## Problem requirements
From the first line of the records below through the line with "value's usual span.", output each line exactly; skip the pictures.

## Saved data entries
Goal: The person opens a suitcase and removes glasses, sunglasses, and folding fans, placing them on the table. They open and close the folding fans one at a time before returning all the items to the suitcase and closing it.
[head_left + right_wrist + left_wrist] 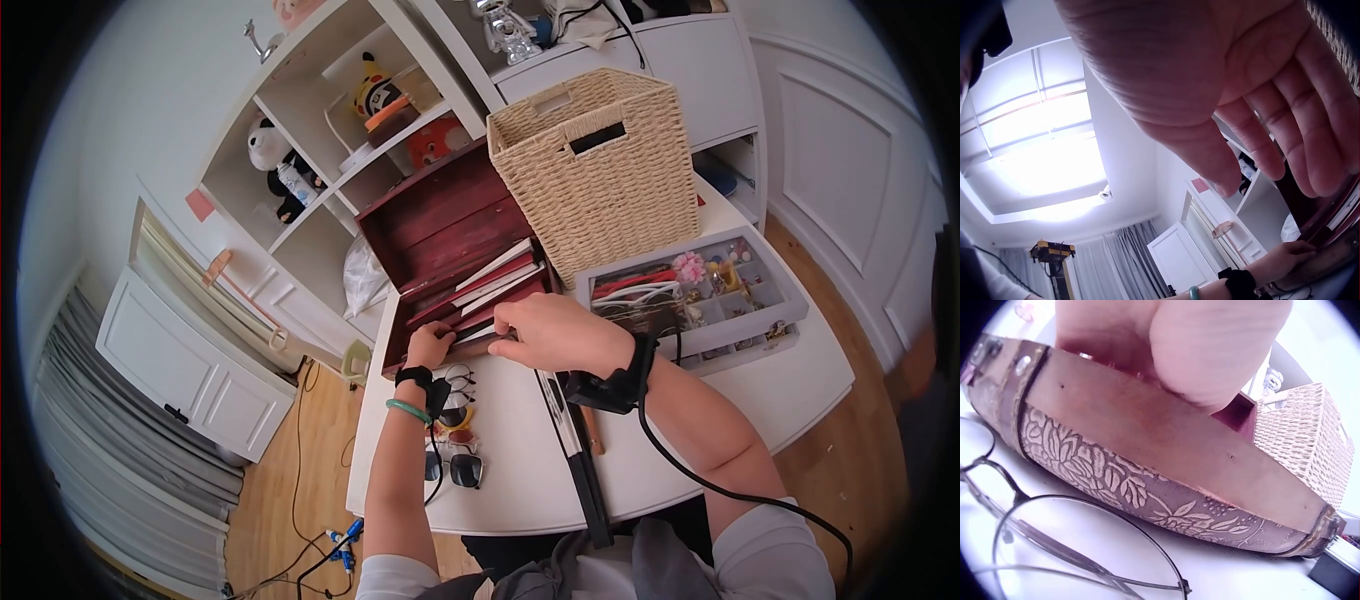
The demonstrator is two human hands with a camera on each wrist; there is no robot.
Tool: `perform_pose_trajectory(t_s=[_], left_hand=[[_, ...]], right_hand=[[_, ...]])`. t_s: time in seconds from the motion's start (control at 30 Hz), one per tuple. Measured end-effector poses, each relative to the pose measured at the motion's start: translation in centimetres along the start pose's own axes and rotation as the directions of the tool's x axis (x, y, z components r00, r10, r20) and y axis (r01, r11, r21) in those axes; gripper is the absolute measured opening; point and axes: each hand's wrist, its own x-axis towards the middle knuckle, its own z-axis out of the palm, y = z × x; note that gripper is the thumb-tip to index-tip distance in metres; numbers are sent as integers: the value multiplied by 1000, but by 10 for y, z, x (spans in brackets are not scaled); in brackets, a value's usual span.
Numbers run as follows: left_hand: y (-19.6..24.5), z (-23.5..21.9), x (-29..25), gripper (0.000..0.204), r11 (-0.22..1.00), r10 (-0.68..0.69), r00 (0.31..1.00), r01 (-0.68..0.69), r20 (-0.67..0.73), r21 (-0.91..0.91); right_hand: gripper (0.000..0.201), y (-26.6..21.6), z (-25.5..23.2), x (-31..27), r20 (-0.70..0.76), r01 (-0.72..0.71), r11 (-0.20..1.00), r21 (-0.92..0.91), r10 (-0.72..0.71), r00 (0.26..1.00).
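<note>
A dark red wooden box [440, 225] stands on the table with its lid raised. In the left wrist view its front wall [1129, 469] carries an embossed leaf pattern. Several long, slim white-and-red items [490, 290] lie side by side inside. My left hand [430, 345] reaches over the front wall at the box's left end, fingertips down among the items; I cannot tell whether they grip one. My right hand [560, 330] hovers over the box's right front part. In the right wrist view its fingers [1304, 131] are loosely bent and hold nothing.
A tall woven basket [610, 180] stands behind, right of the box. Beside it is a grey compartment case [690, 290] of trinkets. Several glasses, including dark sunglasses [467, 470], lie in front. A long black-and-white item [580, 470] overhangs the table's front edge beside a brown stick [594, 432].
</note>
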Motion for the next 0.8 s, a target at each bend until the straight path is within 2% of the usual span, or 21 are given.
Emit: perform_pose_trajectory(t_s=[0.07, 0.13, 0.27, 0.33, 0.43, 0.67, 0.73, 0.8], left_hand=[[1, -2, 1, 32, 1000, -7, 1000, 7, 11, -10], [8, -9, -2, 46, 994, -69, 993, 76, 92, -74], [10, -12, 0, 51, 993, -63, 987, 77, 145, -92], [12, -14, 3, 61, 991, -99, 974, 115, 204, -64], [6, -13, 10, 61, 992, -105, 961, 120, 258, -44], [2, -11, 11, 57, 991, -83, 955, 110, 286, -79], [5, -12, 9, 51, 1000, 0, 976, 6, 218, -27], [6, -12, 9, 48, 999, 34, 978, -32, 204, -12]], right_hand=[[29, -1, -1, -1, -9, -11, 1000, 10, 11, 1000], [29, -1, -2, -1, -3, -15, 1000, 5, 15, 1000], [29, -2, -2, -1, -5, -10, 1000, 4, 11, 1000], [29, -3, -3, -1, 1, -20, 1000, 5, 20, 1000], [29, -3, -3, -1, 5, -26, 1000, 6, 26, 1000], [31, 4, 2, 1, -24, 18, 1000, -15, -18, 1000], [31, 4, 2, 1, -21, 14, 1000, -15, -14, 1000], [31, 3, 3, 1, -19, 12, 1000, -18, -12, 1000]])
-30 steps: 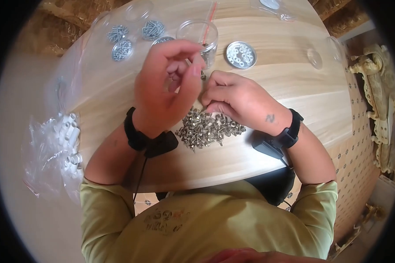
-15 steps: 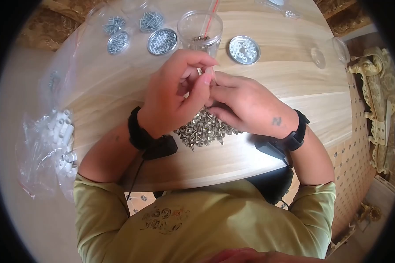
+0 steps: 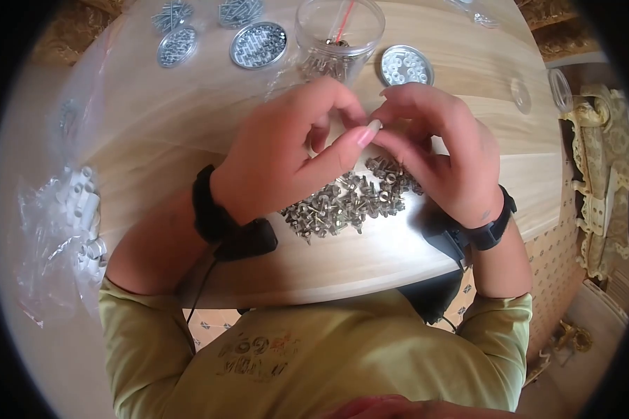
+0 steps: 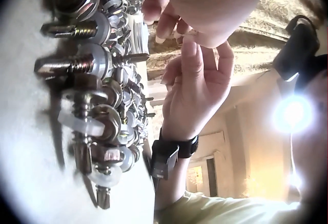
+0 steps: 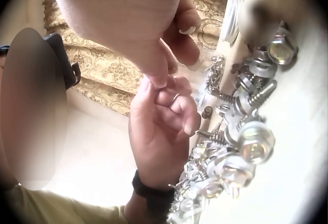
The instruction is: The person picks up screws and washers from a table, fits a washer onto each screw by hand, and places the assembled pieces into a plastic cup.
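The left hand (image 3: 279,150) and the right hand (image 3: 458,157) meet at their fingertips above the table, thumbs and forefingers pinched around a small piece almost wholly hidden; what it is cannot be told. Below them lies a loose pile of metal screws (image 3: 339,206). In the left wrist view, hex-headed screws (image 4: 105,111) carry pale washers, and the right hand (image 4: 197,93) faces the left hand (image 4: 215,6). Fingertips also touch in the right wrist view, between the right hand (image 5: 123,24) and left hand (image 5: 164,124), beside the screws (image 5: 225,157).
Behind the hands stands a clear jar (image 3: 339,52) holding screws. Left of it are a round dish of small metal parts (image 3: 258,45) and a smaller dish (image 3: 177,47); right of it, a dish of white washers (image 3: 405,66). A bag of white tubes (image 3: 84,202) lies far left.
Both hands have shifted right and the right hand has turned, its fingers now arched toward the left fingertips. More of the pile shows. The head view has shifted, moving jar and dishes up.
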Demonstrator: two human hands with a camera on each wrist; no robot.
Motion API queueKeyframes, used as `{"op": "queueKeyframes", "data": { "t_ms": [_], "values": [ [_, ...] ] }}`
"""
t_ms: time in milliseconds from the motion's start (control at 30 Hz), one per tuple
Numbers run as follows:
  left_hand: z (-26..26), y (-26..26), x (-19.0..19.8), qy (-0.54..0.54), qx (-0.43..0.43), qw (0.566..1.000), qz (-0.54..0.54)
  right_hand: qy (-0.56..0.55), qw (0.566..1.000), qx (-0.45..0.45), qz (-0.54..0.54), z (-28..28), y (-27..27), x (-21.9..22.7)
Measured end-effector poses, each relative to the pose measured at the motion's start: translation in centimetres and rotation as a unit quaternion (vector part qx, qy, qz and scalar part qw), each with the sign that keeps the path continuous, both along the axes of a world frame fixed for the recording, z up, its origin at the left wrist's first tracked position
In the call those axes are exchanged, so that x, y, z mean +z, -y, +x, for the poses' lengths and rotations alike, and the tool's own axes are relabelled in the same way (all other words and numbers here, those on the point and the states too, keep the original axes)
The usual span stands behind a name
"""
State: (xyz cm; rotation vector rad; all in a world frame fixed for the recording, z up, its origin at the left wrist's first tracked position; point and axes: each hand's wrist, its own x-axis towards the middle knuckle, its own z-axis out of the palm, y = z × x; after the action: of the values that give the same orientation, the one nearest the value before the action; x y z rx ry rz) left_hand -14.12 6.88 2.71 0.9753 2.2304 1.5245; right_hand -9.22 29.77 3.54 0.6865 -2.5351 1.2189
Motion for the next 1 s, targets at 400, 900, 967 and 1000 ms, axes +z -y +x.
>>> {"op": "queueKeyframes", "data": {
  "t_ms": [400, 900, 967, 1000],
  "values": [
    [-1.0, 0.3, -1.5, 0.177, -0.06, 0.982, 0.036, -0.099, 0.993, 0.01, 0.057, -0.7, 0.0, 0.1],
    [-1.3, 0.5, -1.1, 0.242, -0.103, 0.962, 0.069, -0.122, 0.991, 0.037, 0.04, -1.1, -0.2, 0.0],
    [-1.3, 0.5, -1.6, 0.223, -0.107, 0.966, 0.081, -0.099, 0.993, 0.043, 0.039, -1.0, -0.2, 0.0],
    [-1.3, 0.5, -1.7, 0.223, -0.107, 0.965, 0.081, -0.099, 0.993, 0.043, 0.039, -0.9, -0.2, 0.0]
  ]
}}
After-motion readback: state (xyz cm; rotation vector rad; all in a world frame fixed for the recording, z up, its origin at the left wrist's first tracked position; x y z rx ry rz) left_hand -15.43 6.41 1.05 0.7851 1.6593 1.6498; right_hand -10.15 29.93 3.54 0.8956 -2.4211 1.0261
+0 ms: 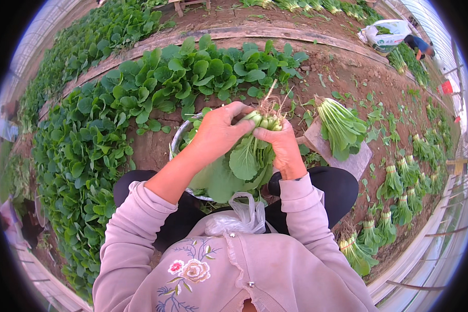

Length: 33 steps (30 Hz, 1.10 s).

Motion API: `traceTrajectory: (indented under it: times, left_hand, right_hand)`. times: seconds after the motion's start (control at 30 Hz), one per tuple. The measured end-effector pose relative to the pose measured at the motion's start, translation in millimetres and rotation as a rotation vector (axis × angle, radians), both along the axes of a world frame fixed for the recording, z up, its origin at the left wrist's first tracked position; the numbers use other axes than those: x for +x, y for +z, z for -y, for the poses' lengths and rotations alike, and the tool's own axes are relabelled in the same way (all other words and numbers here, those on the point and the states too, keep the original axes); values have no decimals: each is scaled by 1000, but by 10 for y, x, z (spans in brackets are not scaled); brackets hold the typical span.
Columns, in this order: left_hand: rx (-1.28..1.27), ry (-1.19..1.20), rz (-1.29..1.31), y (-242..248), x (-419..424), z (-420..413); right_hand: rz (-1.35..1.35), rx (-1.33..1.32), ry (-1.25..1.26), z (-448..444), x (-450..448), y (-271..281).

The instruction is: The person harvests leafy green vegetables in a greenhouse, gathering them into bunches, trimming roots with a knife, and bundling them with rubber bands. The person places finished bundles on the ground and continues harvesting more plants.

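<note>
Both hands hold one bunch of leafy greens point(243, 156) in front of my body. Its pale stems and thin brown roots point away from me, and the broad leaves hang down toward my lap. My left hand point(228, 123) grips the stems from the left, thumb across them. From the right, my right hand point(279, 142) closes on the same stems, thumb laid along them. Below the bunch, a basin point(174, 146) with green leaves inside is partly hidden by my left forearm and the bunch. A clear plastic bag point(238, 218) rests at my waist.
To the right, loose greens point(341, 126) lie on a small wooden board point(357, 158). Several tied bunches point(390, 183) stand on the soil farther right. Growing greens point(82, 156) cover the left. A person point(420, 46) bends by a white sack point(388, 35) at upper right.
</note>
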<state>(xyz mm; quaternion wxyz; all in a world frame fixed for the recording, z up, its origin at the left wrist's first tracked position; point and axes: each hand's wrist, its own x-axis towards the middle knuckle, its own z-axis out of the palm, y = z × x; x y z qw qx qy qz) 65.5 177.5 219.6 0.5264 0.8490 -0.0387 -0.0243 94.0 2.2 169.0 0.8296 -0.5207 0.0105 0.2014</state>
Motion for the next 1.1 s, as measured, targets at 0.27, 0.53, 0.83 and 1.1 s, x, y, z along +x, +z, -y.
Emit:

## Output below
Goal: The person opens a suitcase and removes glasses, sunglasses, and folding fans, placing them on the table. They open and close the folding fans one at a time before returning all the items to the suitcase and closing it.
[head_left + right_wrist + left_wrist] 
The demonstrator is two human hands with a camera on each wrist; there is no robot.
Tool: `perform_pose_trajectory(t_s=[_], left_hand=[[_, ...]], right_hand=[[_, ...]])`. t_s: time in seconds from the motion's start (control at 30 Hz), one per tuple. Measured end-effector poses, each relative to the pose measured at the motion's start: translation in centimetres along the start pose's own axes and rotation as the directions of the tool's x axis (x, y, z components r00, r10, r20) and y axis (r01, r11, r21) in those axes; gripper is the absolute measured opening; point and axes: each hand's wrist, its own x-axis towards the middle knuckle, its own z-axis out of the palm, y = z × x; note that gripper is the thumb-tip to index-tip distance in metres; numbers are sent as integers: the value multiplied by 1000, but by 10 for y, z, x (spans in brackets are not scaled); in brackets, a value's usual span.

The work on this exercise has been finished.